IndicNLP


We are working towards building a better ecosystem for Indian languages while also keeping up with the recent advancements in NLP. To this end, we are releasing IndicNLPSuite, which is a collection of various resources and models for Indian languages:

  • IndicCorp: A lot of NLP models require a large amount of training data, which most of the Indian languages lack. In this project, we develop a large-scale Indic corpora by intesively crawling the web. The corpora that we build has a total of 8.9 billion tokens and covers 12 major Indian languages - making it the largest public corpus for most of the Indian languages.
  • IndicFT: fastText is a well-suited model for Indian languages because of their rich morphological structure. We pre-train and benchmark fastText embeddings on our corpora, producing embeddings that outperform the official fastText embeddings for Indian languages on a variety of tasks.
  • IndicBERT: To improve performance and coverage of Indian languages on a wide variety of tasks, we also develop and evaluate IndicBERT. IndicBERT is a multilingual ALBERT model (a lighter variant of BERT) pre-trained on 12 major Indian languages: Assamese, Bengali, English, Gujarati, Hindi, Kannada, Malayalam, Marathi, Oriya, Punjabi, Tamil, Telugu. It provides state-of-the-art performance on some of the tasks.
  • IndicBART: IndicBART is a multilingual, sequence-to-sequence pre-trained model focusing on Indic languages and English. It currently supports 12 languages and is based on the mBART architecture.
  • IndicGLUE: This is a benchmark containing various tasks to evaluate the natural language understanding capabilities of language models fpr Indian languages.
  • Samanantar: Samanantar is the largest publicly available parallel corpora collection for Indic languages : Assamese, Bengali, Gujarati, Hindi, Kannada, Malayalam, Marathi, Oriya, Punjabi, Tamil, Telugu. The corpus has 49.6M sentence pairs between English to Indian Languages.
  • IndicTrans: IndicTrans is a Transformer-XL model trained on samanantar dataset. Two models are available which can translate from Indic to English and English to Indic. The model can perform translations for 11 lanaguages: Assamese, Bengali, Gujarati, Hindi, Kannada, Malayalam, Marathi, Oriya, Punjabi, Tamil, Telugu. You can read more about the IndicNLPSuite in this paper. This is a pre-print version of our upcoming paper at Findings of EMNLP. Camera-ready copy will be available soon.

Citing

If you are using any of the resources, please cite the following article:

@inproceedings{kakwani2020indicnlpsuite,
    title={{IndicNLPSuite: Monolingual Corpora, Evaluation Benchmarks and Pre-trained Multilingual Language Models for Indian Languages}},
    author={Divyanshu Kakwani and Anoop Kunchukuttan and Satish Golla and Gokul N.C. and Avik Bhattacharyya and Mitesh M. Khapra and Pratyush Kumar},
    year={2020},
    booktitle={Findings of EMNLP},
}

If you are using IndicGLUE and additional evaluation datasets in your work, then we request you to use the following detailed citation text so that the original authors of the datasets also get credit for their work. As more authors contribute to this benchmark we will add their references also to the below text.

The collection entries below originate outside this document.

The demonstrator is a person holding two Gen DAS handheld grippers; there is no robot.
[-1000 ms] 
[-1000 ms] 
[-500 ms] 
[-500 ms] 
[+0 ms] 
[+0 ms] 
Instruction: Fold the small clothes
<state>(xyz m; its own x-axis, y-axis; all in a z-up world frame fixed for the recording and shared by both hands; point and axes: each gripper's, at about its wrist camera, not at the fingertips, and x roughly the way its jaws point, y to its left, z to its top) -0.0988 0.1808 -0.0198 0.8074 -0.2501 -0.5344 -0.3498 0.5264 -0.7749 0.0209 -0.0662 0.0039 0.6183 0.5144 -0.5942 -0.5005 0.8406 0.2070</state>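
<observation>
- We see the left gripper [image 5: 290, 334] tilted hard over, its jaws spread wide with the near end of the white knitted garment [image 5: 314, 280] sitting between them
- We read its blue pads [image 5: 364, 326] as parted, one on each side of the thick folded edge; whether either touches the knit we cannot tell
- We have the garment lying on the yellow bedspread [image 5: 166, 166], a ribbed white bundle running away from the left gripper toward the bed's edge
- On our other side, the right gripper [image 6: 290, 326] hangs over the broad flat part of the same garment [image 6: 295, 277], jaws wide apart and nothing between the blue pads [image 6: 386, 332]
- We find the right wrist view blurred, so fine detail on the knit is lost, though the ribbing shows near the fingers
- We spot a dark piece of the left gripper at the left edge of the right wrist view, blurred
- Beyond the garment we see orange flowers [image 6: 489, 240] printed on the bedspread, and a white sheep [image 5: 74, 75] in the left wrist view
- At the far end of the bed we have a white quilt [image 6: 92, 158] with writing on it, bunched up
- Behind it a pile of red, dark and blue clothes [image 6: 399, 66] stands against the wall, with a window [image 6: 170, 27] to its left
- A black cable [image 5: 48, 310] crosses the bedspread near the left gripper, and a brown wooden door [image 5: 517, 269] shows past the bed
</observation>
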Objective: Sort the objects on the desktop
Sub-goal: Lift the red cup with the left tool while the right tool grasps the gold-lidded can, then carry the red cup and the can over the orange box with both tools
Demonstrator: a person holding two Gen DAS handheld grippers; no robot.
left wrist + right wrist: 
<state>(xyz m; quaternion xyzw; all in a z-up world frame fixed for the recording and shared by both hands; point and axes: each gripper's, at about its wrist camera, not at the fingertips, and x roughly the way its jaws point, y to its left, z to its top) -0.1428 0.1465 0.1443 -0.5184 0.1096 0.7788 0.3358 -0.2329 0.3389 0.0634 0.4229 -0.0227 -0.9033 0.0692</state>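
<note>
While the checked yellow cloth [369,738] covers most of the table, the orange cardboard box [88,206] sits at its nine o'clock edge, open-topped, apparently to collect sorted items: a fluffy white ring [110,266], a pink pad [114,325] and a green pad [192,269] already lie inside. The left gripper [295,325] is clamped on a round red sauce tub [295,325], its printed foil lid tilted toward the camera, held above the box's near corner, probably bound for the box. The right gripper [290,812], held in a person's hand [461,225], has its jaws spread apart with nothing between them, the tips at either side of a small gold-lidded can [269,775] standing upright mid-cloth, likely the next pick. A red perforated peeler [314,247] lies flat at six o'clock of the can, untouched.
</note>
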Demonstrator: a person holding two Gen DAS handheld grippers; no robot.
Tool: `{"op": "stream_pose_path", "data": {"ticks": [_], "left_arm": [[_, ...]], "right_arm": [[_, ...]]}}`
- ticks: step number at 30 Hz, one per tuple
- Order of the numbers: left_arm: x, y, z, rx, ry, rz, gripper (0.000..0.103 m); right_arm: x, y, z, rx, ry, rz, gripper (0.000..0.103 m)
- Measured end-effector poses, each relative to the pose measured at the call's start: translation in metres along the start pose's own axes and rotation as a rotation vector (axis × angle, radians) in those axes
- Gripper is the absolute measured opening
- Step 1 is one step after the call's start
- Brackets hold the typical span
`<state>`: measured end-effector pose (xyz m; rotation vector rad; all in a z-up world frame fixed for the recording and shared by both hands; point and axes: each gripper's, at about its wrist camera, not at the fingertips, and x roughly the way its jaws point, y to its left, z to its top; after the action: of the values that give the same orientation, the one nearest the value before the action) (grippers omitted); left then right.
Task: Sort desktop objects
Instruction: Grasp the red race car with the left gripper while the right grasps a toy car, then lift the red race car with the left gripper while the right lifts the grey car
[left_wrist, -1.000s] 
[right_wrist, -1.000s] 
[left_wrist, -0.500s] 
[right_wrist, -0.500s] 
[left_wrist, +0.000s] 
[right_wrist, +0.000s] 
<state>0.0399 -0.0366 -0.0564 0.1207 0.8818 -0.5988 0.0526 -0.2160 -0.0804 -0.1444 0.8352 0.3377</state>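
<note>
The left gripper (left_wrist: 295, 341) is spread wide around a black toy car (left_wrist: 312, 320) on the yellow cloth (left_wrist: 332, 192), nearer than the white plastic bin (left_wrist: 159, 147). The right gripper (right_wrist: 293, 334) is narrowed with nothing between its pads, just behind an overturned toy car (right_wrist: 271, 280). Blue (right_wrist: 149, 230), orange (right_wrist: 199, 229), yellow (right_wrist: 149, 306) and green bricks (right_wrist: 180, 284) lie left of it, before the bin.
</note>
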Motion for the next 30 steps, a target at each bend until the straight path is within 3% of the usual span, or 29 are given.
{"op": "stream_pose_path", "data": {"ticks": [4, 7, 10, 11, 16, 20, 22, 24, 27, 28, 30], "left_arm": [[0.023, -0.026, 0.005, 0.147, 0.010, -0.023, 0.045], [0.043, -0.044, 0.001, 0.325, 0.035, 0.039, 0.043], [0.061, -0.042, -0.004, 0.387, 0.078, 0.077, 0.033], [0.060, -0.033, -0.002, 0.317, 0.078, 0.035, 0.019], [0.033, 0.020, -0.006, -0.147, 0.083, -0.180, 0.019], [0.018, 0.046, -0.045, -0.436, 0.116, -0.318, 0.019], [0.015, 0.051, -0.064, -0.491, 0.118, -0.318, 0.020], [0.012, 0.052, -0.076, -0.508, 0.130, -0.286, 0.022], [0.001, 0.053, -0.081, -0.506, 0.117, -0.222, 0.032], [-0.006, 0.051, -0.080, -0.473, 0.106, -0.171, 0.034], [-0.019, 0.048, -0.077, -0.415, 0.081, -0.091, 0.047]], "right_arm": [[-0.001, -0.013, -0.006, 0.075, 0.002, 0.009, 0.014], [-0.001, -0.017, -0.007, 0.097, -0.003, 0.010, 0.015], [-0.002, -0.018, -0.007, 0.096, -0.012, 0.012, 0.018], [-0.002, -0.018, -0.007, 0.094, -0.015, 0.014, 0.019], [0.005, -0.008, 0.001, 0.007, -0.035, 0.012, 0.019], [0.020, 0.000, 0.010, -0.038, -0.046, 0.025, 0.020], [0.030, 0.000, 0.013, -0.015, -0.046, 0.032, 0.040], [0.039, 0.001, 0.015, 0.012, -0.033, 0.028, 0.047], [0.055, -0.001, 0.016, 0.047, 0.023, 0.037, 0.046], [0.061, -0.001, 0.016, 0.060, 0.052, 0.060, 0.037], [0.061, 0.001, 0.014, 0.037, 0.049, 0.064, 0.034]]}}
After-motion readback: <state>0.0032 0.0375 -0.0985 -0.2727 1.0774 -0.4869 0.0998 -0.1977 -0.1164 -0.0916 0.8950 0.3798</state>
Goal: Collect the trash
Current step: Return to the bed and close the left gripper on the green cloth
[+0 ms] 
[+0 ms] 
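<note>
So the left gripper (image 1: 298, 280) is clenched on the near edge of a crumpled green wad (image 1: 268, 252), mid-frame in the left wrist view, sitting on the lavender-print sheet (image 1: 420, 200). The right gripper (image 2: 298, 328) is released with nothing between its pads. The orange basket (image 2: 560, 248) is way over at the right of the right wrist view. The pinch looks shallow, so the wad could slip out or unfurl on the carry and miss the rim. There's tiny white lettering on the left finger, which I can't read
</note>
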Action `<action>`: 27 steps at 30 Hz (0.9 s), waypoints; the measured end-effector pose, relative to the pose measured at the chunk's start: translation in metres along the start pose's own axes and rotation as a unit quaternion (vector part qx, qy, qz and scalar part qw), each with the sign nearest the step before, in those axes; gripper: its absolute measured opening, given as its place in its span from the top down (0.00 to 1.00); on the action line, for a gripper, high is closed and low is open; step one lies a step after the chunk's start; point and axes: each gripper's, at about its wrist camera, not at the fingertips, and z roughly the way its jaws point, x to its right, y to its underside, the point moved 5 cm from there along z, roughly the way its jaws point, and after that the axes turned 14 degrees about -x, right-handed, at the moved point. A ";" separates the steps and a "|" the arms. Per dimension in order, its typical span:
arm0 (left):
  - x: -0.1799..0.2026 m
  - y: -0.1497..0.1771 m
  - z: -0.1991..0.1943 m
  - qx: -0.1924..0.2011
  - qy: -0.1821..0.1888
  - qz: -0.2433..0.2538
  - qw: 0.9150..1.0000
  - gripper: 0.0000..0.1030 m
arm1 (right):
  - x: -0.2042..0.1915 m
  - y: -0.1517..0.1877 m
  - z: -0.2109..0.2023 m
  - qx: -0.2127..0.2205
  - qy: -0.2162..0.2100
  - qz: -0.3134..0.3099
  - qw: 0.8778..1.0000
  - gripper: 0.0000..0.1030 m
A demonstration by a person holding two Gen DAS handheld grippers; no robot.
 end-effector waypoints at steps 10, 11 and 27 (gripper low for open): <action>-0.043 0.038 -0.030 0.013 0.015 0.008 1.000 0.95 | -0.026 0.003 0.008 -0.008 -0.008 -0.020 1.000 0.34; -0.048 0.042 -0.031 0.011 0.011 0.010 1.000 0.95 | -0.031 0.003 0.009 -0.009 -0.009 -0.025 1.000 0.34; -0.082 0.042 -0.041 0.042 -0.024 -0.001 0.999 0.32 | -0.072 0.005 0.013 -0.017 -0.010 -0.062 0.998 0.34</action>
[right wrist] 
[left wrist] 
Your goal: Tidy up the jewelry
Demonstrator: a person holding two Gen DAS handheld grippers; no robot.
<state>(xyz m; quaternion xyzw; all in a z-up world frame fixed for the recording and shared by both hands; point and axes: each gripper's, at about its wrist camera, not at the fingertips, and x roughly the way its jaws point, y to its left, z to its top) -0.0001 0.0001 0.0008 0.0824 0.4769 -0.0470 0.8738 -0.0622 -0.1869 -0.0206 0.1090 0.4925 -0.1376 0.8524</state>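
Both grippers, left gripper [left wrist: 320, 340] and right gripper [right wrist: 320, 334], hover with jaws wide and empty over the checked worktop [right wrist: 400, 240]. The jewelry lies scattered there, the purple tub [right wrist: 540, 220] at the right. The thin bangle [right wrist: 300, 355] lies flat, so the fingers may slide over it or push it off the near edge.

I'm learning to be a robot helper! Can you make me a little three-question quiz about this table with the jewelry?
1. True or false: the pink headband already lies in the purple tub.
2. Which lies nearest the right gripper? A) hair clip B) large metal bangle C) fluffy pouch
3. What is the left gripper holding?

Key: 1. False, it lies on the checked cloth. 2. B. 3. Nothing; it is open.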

We use the IndicGLUE dataset \cite{kakwani2020indicnlpsuite} which is an evaluation benchmark containing datasets for NLU tasks in Indian languages. Some of these datasets were built from Wikipidea and IndicCorp \cite{kakwani2020indicnlpsuite}. In addition, it also contains other publicly available datasets for cross-lingual similarity \cite{siripragrada-etal-2020-multilingual}, named entity recognition \cite{pan-etal-2017-cross}, paraphrase detection \cite{Kumar2016DPILFIRE2016OO}, discourse analysis \cite{Dhanwal2020AnAD}, sentiment analysis \cite{cicling/Akhtar16}, \cite{DBLP:conf/coling/Akhtar0EB16}, \cite{mukku-mamidi-2017-actsa} and genre classification \footnote{https://github.com/goru001/inltk} \footnote{https://www.kaggle.com/csoham/classification-bengali-news-articles-indicnlp} \footnote{https://github.com/NirantK/hindi2vec/releases/tag/bbc-hindi-v0.1}. It also contains translations of the original WNLI \cite{Levesque2011TheWS} and COPA \cite{Gordon2011SemEval2012T7} datasets in 3 Indian languages.

The bibtex entries for the above sources is available here.


IndicNLP Catalog

In an effort to help discoverability of Indian language resources, we have started a collaborative catalog of known NLP resources for Indic languages. Check out the IndicNLP Catalog if you are looking for Indian NLP resources, and add to the catalog any resources you may know of or have created.


License

Creative Commons License

IndicNLP Suite is licensed under a Creative Commons Attribution-NonCommercial 4.0 International License. This license applies to datasets created as part of the project. For external datasets in the IndicGLUE benchmark, please look at the respective license terms.

The IndicBERT code (and model) are released under the MIT License.